__About this exercise__: Look for "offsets" in the material below and show each line that contains it.
####################
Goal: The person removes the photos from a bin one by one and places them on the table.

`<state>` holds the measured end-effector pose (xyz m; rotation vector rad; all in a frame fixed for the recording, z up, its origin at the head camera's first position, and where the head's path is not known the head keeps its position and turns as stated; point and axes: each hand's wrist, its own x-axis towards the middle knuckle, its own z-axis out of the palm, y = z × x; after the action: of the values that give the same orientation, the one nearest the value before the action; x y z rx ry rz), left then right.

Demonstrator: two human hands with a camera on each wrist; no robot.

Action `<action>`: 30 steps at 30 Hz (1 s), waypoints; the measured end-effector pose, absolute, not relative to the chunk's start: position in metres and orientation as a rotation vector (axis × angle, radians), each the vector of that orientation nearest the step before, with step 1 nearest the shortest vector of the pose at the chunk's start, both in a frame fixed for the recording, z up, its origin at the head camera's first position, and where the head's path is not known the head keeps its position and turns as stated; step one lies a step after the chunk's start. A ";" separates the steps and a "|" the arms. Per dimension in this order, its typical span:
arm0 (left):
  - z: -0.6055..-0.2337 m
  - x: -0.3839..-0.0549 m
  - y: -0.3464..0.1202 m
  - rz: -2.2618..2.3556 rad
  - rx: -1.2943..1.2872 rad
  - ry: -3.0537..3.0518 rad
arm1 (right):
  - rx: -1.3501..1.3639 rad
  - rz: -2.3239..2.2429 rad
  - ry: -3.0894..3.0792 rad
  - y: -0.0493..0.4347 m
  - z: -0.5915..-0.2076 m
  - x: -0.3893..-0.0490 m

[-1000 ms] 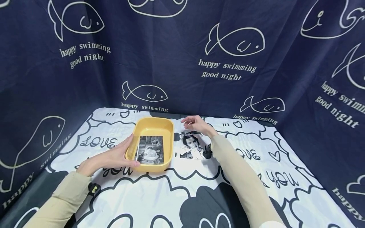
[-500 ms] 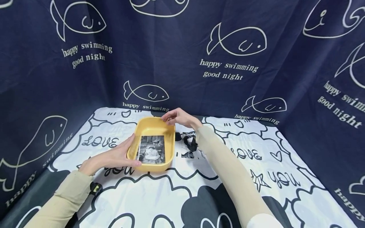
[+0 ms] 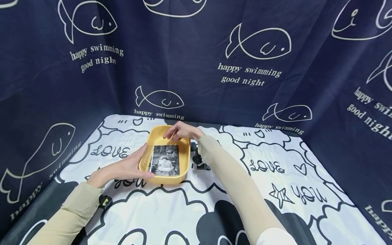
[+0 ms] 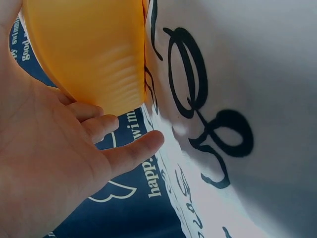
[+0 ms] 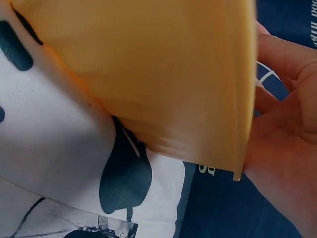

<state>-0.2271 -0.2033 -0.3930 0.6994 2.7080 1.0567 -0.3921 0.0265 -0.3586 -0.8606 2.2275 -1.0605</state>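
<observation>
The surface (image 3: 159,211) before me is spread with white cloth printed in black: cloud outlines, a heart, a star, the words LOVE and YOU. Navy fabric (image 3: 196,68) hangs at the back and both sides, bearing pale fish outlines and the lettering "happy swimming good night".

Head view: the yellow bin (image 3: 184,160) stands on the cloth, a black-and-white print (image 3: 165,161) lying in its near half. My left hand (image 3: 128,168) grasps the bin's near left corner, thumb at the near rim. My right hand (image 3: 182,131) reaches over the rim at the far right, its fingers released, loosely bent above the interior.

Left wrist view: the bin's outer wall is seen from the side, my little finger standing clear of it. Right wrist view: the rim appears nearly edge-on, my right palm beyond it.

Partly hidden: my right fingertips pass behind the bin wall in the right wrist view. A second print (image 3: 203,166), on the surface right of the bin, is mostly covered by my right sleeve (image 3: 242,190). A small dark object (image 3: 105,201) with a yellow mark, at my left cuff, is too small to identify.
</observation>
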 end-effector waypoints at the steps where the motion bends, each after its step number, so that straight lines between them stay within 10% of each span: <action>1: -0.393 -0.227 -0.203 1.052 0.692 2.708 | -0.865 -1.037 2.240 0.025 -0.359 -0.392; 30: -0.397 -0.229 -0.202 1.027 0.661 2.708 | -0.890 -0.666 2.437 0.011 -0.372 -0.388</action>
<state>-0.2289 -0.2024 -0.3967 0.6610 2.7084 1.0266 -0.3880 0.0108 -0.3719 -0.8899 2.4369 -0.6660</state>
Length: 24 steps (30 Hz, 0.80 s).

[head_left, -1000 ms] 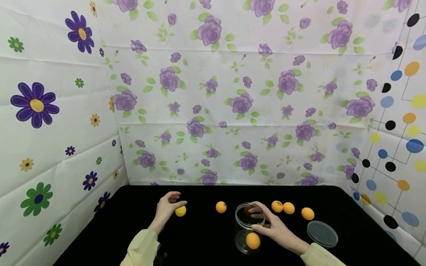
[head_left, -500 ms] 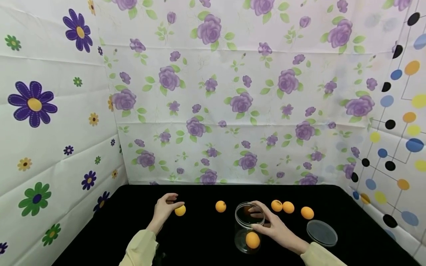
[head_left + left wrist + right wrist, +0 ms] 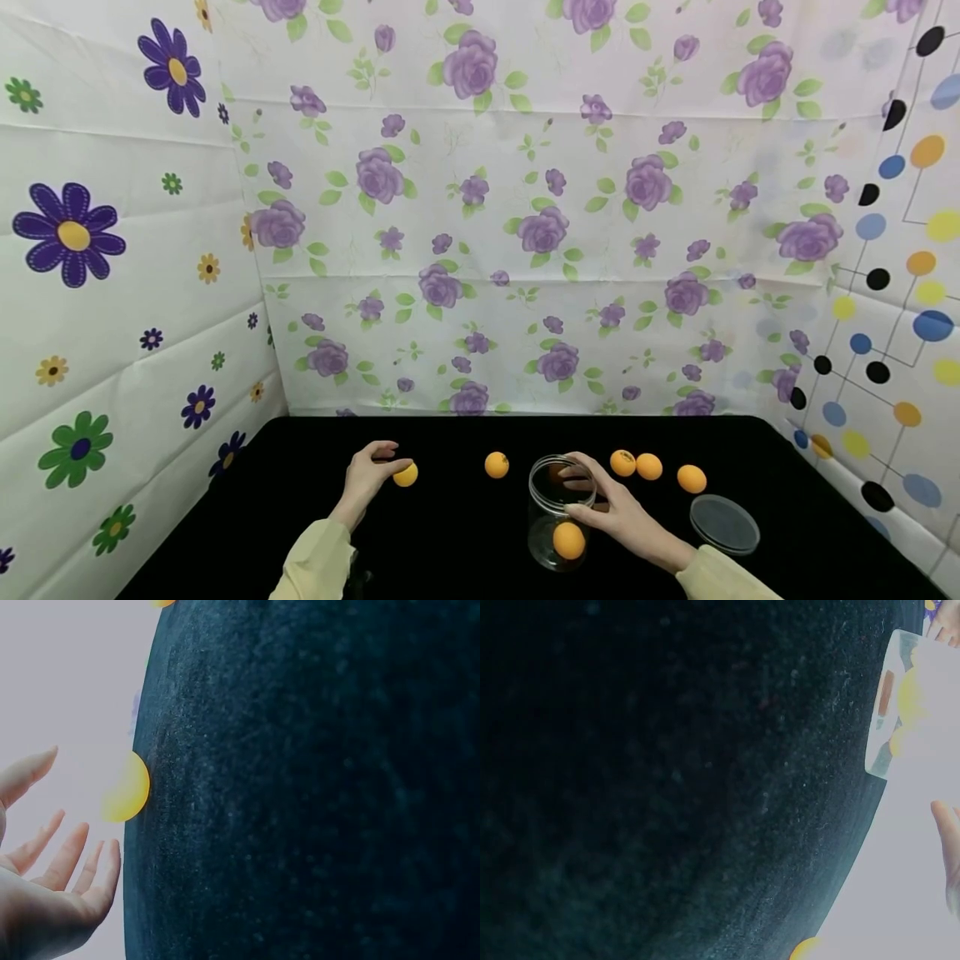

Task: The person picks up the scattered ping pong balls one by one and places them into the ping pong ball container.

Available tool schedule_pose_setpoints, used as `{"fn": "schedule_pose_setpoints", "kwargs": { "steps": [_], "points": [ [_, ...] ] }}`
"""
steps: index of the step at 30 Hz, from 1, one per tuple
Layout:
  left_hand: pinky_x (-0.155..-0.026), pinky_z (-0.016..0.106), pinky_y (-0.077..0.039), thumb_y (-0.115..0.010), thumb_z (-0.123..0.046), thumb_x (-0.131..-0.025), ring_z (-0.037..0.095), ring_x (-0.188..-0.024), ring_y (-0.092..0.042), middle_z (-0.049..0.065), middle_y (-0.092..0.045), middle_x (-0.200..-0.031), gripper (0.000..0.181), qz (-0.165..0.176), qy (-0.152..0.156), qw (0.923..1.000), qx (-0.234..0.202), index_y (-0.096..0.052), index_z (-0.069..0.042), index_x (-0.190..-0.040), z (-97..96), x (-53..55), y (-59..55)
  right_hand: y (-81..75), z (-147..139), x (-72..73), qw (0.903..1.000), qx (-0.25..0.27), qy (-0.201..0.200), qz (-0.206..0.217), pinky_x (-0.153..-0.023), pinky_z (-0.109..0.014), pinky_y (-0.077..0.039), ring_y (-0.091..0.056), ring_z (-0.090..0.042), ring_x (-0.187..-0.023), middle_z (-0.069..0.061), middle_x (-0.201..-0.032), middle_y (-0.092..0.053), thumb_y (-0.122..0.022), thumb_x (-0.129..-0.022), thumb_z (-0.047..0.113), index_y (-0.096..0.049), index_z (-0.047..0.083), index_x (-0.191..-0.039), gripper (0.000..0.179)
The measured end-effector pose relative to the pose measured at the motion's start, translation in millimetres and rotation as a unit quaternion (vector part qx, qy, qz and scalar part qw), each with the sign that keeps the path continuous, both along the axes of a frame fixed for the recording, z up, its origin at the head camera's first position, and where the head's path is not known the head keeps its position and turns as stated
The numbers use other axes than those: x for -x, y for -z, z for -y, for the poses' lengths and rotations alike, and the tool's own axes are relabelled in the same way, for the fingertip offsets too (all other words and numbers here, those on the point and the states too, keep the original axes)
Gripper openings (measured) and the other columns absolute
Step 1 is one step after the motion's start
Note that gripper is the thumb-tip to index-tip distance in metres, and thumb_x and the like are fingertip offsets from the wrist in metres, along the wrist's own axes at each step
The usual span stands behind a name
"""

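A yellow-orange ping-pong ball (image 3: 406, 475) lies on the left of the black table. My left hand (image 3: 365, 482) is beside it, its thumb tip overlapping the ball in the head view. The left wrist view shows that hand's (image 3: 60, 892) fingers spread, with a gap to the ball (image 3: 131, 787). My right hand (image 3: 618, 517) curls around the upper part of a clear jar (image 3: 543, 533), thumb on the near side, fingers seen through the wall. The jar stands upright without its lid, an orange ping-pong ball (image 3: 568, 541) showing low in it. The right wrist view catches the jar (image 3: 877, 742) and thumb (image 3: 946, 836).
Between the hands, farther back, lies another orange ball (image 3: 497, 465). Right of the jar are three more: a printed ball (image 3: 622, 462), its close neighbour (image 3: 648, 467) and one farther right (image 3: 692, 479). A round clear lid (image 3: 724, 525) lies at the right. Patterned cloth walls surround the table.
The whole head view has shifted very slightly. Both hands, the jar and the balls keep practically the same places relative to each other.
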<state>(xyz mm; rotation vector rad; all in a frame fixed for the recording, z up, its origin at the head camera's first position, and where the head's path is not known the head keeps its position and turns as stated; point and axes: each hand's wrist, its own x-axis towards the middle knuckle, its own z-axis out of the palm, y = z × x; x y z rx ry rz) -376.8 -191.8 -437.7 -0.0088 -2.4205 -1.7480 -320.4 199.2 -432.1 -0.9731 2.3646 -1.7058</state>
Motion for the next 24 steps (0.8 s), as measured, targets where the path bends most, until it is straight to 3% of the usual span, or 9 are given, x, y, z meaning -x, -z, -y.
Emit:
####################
__Written response__:
The numbers use other axes than those: x for -x, y for -z, z for -y, for the poses' lengths and rotations alike, and the tool's own axes are relabelled in the same way, for the fingertip offsets too (all other words and numbers here, those on the point and the states too, keep the original axes)
Note that gripper is the thumb-tip to index-tip distance in metres, and thumb_x and the like are fingertip offsets from the wrist in metres, along the wrist's own axes at each step

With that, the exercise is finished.